• Requirement: The answer should contain all of the data, retyped without any alteration.

Extracted data entries
"""

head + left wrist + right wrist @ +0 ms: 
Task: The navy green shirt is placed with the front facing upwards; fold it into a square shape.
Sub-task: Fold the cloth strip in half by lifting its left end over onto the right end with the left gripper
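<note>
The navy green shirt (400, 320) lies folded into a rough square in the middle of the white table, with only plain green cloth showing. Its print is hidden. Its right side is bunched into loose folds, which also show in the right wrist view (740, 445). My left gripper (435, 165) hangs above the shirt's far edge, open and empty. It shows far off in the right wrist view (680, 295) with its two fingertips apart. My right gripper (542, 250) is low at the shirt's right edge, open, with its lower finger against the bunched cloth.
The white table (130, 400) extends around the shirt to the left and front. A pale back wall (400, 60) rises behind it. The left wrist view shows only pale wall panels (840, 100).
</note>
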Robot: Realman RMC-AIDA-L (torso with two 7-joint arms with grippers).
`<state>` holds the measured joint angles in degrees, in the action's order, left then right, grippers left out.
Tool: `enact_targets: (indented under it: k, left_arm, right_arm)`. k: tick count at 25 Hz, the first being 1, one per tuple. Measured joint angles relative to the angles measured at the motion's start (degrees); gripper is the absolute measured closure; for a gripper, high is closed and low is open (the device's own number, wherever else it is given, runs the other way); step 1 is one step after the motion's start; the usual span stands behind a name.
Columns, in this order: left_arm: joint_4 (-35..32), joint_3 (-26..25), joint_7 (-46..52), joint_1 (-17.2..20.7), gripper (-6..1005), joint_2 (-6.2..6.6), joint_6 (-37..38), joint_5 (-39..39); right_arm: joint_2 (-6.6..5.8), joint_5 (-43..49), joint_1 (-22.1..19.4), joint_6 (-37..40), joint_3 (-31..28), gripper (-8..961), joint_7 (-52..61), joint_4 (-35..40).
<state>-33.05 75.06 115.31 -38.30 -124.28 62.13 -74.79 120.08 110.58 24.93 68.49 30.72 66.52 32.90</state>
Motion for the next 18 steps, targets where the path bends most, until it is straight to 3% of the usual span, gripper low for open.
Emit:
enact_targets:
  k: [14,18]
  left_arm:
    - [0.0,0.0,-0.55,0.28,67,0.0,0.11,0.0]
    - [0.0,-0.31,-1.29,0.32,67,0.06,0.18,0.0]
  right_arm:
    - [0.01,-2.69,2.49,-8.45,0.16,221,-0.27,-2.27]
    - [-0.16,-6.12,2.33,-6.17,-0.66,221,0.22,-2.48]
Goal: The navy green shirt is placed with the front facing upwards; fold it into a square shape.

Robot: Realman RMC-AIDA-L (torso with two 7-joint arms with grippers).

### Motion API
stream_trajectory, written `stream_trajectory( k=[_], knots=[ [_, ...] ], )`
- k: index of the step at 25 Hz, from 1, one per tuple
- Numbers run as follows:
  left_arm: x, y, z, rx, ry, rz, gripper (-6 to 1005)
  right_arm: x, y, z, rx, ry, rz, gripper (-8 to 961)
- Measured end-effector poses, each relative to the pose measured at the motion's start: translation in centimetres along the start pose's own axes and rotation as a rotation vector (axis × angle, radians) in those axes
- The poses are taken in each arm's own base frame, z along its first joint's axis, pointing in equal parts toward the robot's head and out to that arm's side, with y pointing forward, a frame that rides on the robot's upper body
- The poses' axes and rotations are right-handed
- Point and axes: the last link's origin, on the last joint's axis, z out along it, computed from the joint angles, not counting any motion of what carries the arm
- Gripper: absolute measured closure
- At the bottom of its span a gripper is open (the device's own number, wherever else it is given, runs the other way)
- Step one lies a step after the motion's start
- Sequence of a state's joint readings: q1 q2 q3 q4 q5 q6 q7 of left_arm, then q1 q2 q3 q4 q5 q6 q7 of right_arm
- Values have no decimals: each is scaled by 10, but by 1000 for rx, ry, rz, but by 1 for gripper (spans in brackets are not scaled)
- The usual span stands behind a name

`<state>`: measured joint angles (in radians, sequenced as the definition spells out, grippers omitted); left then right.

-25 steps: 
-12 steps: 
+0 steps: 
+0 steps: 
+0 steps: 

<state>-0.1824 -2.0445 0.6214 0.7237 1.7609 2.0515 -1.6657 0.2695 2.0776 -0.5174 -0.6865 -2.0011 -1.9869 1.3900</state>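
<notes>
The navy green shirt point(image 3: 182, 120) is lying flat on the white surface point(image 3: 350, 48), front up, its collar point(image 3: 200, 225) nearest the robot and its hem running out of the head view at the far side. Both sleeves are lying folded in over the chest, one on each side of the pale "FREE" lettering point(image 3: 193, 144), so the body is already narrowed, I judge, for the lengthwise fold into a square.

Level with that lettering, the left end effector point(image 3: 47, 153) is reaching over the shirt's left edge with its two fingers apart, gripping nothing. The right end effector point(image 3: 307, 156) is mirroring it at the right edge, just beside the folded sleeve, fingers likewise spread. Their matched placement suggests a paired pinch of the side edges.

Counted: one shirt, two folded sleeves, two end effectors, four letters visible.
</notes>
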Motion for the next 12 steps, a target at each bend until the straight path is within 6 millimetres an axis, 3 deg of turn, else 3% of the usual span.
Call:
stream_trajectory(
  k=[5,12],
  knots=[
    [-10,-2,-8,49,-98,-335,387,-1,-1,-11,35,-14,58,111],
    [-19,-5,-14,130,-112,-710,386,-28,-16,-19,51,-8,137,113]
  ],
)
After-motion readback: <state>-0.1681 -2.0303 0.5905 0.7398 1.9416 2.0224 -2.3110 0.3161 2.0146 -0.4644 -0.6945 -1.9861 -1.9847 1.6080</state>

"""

• Solution for this task:
head + left wrist + right wrist @ +0 ms: 
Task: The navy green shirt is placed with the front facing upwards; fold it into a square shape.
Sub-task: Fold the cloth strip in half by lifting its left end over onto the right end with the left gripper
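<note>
The navy green shirt (400, 320) lies folded into a rough square in the middle of the white table, with only plain green cloth showing. Its print is hidden. Its right side is bunched into loose folds, which also show in the right wrist view (740, 445). My left gripper (435, 165) hangs above the shirt's far edge, open and empty. It shows far off in the right wrist view (680, 295) with its two fingertips apart. My right gripper (542, 250) is low at the shirt's right edge, open, with its lower finger against the bunched cloth.
The white table (130, 400) extends around the shirt to the left and front. A pale back wall (400, 60) rises behind it. The left wrist view shows only pale wall panels (840, 100).
</note>
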Robot: Realman RMC-AIDA-L (torso with two 7-joint arms with grippers).
`<state>` holds the measured joint angles in degrees, in the action's order, left then right, grippers left out.
Tool: `enact_targets: (indented under it: k, left_arm, right_arm)`. k: tick count at 25 Hz, the first being 1, one per tuple. Measured joint angles relative to the angles measured at the motion's start (degrees); gripper is the absolute measured closure; for a gripper, high is closed and low is open (the device's own number, wherever else it is given, runs the other way); step 1 is one step after the motion's start; the usual span stands behind a name.
Columns, in this order: left_arm: joint_4 (-35..32), joint_3 (-26..25), joint_7 (-46..52), joint_1 (-17.2..20.7), gripper (-6..1005), joint_2 (-6.2..6.6), joint_6 (-37..38), joint_5 (-39..39); right_arm: joint_2 (-6.6..5.8), joint_5 (-43..49), joint_1 (-22.1..19.4), joint_6 (-37..40), joint_3 (-31..28), gripper (-8..961), joint_7 (-52..61), joint_4 (-35..40).
<state>-33.05 75.06 115.31 -38.30 -124.28 62.13 -74.79 120.08 110.58 24.93 68.49 30.72 66.52 32.90</state>
Motion for the next 18 steps, targets where the path bends most, until it is straight to 3% of the usual span, gripper low for open.
Emit:
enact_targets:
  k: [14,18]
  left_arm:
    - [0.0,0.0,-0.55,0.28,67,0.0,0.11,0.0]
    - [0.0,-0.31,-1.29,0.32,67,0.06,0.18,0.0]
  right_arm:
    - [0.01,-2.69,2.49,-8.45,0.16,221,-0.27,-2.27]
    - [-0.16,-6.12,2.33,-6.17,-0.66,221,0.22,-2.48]
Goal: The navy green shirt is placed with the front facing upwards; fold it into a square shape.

Robot: Realman RMC-AIDA-L (torso with two 7-joint arms with grippers).

### Motion API
stream_trajectory, written `stream_trajectory( k=[_], knots=[ [_, ...] ], )`
- k: index of the step at 25 Hz, from 1, one per tuple
- Numbers run as follows:
  left_arm: x, y, z, rx, ry, rz, gripper (-6 to 1005)
  right_arm: x, y, z, rx, ry, rz, gripper (-8 to 961)
- Measured end-effector poses, each relative to the pose measured at the motion's start: translation in centimetres along the start pose's own axes and rotation as a rotation vector (axis × angle, radians) in those axes
- The poses are taken in each arm's own base frame, z along its first joint's axis, pointing in equal parts toward the robot's head and out to that arm's side, with y pointing forward, a frame that rides on the robot's upper body
- The poses' axes and rotations are right-handed
- Point and axes: the last link's origin, on the last joint's axis, z out along it, computed from the joint angles, not counting any motion of what carries the arm
- Gripper: absolute measured closure
- At the bottom of its span a gripper is open (the device's own number, wherever else it is given, runs the other way)
- Step one lies a step after the motion's start
- Sequence of a state's joint readings: q1 q2 q3 q4 q5 q6 q7 of left_arm, then q1 q2 q3 q4 q5 q6 q7 of right_arm
- Values have no decimals: each is scaled by 10, but by 1000 for rx, ry, rz, but by 1 for gripper (spans in brackets are not scaled)
- The usual span stands behind a name

`<state>`: measured joint angles (in radians, sequenced as the definition spells out, grippers omitted); left then right.

-25 steps: 
-12 steps: 
+0 steps: 
+0 steps: 
+0 steps: 

<state>-0.1824 -2.0445 0.6214 0.7237 1.7609 2.0515 -1.6657 0.2695 2.0776 -0.5174 -0.6865 -2.0011 -1.9869 1.3900</state>
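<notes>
The navy green shirt point(image 3: 182, 120) is lying flat on the white surface point(image 3: 350, 48), front up, its collar point(image 3: 200, 225) nearest the robot and its hem running out of the head view at the far side. Both sleeves are lying folded in over the chest, one on each side of the pale "FREE" lettering point(image 3: 193, 144), so the body is already narrowed, I judge, for the lengthwise fold into a square.

Level with that lettering, the left end effector point(image 3: 47, 153) is reaching over the shirt's left edge with its two fingers apart, gripping nothing. The right end effector point(image 3: 307, 156) is mirroring it at the right edge, just beside the folded sleeve, fingers likewise spread. Their matched placement suggests a paired pinch of the side edges.

Counted: one shirt, two folded sleeves, two end effectors, four letters visible.
</notes>
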Motion for the next 12 steps, a target at each bend until the straight path is within 6 millimetres an axis, 3 deg of turn, else 3% of the usual span.
Call:
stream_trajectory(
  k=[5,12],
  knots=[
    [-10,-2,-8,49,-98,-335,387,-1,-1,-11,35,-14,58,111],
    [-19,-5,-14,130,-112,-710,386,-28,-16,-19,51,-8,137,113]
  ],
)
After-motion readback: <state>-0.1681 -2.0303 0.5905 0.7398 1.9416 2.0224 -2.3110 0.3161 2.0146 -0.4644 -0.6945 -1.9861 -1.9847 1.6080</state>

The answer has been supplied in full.